WHAT IS BEING ASKED: The expected reply is all of the data, returned exactly.

Source records
= Beginning of Section =
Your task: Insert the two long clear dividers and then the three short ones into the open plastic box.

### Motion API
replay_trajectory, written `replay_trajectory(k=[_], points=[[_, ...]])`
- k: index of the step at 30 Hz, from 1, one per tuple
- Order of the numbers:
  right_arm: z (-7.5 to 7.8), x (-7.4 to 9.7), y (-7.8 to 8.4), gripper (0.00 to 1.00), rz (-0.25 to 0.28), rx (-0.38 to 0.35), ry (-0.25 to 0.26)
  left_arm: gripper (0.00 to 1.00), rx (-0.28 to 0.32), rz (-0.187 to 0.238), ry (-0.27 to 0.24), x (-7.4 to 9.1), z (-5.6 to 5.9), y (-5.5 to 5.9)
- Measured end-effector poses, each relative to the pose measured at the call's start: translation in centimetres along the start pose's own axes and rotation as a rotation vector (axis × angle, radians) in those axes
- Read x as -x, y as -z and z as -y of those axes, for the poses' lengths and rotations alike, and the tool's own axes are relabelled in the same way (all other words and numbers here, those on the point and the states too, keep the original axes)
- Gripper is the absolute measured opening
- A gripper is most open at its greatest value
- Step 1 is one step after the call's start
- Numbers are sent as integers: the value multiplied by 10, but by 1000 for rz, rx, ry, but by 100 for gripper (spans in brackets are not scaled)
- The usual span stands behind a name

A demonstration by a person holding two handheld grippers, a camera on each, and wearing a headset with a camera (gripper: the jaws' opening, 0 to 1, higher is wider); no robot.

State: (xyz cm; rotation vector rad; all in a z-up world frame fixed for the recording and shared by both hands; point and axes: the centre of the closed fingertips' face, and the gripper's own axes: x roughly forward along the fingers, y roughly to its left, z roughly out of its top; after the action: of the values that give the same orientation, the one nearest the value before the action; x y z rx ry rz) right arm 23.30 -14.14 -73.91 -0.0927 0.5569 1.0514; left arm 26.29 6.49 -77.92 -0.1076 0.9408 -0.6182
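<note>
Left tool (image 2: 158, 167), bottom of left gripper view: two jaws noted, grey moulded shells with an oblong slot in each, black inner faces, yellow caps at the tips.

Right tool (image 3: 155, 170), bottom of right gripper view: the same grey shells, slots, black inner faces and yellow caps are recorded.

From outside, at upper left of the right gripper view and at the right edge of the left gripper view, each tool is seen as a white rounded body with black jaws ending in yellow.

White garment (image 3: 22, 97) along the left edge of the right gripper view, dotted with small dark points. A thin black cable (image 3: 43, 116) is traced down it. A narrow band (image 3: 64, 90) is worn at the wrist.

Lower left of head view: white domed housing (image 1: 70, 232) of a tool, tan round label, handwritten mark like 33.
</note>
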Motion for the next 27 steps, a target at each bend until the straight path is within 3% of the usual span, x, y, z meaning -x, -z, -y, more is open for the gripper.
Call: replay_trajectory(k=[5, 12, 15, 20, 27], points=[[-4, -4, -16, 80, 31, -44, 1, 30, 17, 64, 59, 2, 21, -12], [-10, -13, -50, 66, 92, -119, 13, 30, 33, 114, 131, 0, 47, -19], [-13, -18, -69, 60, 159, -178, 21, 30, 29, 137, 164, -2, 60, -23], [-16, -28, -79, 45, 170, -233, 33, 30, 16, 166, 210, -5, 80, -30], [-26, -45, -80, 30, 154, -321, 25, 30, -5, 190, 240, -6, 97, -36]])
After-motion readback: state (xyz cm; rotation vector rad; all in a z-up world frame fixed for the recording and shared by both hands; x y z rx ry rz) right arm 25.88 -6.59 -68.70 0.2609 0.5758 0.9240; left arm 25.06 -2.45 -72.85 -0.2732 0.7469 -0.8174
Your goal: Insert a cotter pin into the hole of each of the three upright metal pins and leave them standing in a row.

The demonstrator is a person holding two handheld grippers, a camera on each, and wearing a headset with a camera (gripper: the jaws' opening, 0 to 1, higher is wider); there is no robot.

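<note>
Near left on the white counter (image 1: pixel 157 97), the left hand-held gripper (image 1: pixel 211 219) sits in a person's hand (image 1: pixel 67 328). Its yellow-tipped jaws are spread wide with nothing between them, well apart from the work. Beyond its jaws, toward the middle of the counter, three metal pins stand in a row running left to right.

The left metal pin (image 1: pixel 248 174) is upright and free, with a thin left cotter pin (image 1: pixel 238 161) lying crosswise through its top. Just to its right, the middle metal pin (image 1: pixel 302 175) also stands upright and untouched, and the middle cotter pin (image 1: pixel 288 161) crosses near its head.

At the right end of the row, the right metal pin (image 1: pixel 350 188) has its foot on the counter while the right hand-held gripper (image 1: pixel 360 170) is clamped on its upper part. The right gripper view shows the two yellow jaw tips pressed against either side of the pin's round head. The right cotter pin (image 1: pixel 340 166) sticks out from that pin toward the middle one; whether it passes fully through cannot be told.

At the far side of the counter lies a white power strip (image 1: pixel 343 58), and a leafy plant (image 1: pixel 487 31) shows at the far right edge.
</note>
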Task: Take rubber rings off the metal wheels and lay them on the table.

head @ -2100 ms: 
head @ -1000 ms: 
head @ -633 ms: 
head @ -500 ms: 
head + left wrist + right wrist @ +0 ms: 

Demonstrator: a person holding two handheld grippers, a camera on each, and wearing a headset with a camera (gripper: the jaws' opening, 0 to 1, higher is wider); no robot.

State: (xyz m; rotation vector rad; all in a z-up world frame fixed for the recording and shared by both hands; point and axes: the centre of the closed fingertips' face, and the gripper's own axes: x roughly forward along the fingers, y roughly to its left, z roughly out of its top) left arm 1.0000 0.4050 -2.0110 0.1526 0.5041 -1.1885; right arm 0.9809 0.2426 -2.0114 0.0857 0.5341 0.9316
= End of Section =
SOLUTION:
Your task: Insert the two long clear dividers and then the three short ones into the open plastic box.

### Motion API
replay_trajectory, written `replay_trajectory(k=[_], points=[[_, ...]])`
- k: index of the step at 30 Hz, from 1, one per tuple
- Order of the numbers:
  right_arm: z (-7.5 to 7.8), x (-7.4 to 9.7), y (-7.8 to 8.4), gripper (0.00 to 1.00), rz (-0.25 to 0.28), rx (-0.38 to 0.35), ry (-0.25 to 0.26)
  left_arm: gripper (0.00 to 1.00), rx (-0.28 to 0.32), rz (-0.187 to 0.238), ry (-0.27 to 0.24), x (-7.4 to 9.1), z (-5.6 to 5.9), y (-5.5 to 5.9)
- Measured end-effector poses, each relative to the pose measured at the call's start: translation in centimetres along the start pose's own axes and rotation as a rotation vector (axis × angle, radians) in those axes
- Read x as -x, y as -z and z as -y of those axes, for the poses' lengths and rotations alike, and the tool's own axes are relabelled in the same way (all other words and numbers here, those on the point and the states too, keep the original axes)
- Gripper is the absolute measured opening
- A gripper is most open at its greatest value
- Step 1 is one step after the call's start
- Numbers are sent as integers: the value multiplied by 10, but by 1000 for rz, rx, ry, but by 100 for gripper (spans in brackets are not scaled)
- The usual span stands behind a name

A demonstration by a person holding two handheld grippers, a camera on each, and wearing a headset with a camera (gripper: the jaws' opening, 0 to 1, higher is wider); no robot.

State: (xyz cm; rotation vector rad; all in a z-up world frame fixed for the recording and shared by both hands; point and axes: the centre of the closed fingertips' face, and the gripper's own axes: x roughly forward along the fingers, y roughly to its left, z roughly out of its top; after the action: of the values that give the same orientation, the one nearest the value before the action; x y z rx ry rz) right arm 23.30 -14.14 -73.91 -0.0927 0.5569 1.0514; left arm 26.29 6.49 -77.92 -0.1076 0.9408 -0.6182
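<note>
Left tool (image 2: 158, 167), bottom of left gripper view: two jaws noted, grey moulded shells with an oblong slot in each, black inner faces, yellow caps at the tips.

Right tool (image 3: 155, 170), bottom of right gripper view: the same grey shells, slots, black inner faces and yellow caps are recorded.

From outside, at upper left of the right gripper view and at the right edge of the left gripper view, each tool is seen as a white rounded body with black jaws ending in yellow.

White garment (image 3: 22, 97) along the left edge of the right gripper view, dotted with small dark points. A thin black cable (image 3: 43, 116) is traced down it. A narrow band (image 3: 64, 90) is worn at the wrist.

Lower left of head view: white domed housing (image 1: 70, 232) of a tool, tan round label, handwritten mark like 33.
</note>
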Motion for the next 27 steps, a target at each bend until the straight path is within 3% of the usual span, x, y, z meaning -x, -z, -y, more is open for the gripper.
Call: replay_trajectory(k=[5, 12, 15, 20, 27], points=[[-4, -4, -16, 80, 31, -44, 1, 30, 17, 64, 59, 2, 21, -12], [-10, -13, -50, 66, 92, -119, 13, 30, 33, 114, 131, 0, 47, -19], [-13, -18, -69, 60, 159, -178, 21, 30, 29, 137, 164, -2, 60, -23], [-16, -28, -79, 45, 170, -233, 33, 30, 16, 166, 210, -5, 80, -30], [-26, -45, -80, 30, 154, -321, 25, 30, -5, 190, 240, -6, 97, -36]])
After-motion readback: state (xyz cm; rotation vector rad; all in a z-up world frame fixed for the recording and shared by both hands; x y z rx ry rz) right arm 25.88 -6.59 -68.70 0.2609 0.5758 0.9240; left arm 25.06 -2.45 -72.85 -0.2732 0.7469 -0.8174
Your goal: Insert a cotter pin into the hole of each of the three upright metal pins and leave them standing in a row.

The demonstrator is a person holding two handheld grippers, a camera on each, and wearing a headset with a camera (gripper: the jaws' opening, 0 to 1, higher is wider); there is no robot.

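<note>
Near left on the white counter (image 1: pixel 157 97), the left hand-held gripper (image 1: pixel 211 219) sits in a person's hand (image 1: pixel 67 328). Its yellow-tipped jaws are spread wide with nothing between them, well apart from the work. Beyond its jaws, toward the middle of the counter, three metal pins stand in a row running left to right.

The left metal pin (image 1: pixel 248 174) is upright and free, with a thin left cotter pin (image 1: pixel 238 161) lying crosswise through its top. Just to its right, the middle metal pin (image 1: pixel 302 175) also stands upright and untouched, and the middle cotter pin (image 1: pixel 288 161) crosses near its head.

At the right end of the row, the right metal pin (image 1: pixel 350 188) has its foot on the counter while the right hand-held gripper (image 1: pixel 360 170) is clamped on its upper part. The right gripper view shows the two yellow jaw tips pressed against either side of the pin's round head. The right cotter pin (image 1: pixel 340 166) sticks out from that pin toward the middle one; whether it passes fully through cannot be told.

At the far side of the counter lies a white power strip (image 1: pixel 343 58), and a leafy plant (image 1: pixel 487 31) shows at the far right edge.
</note>
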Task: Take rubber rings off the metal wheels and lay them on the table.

head @ -2100 ms: 
head @ -1000 ms: 
head @ -633 ms: 
head @ -500 ms: 
head + left wrist + right wrist @ +0 ms: 

Demonstrator: a person holding two handheld grippers, a camera on each, and wearing a headset with a camera (gripper: the jaws' opening, 0 to 1, higher is wider); no robot.

State: (xyz m; rotation vector rad; all in a z-up world frame fixed for the recording and shared by both hands; point and axes: the centre of the closed fingertips' face, and the gripper's own axes: x roughly forward along the fingers, y roughly to its left, z roughly out of its top) left arm 1.0000 0.4050 -2.0110 0.1526 0.5041 -1.1885; right arm 0.9809 0.2426 -2.0114 0.0857 0.5341 0.9316

This exercise is now complete.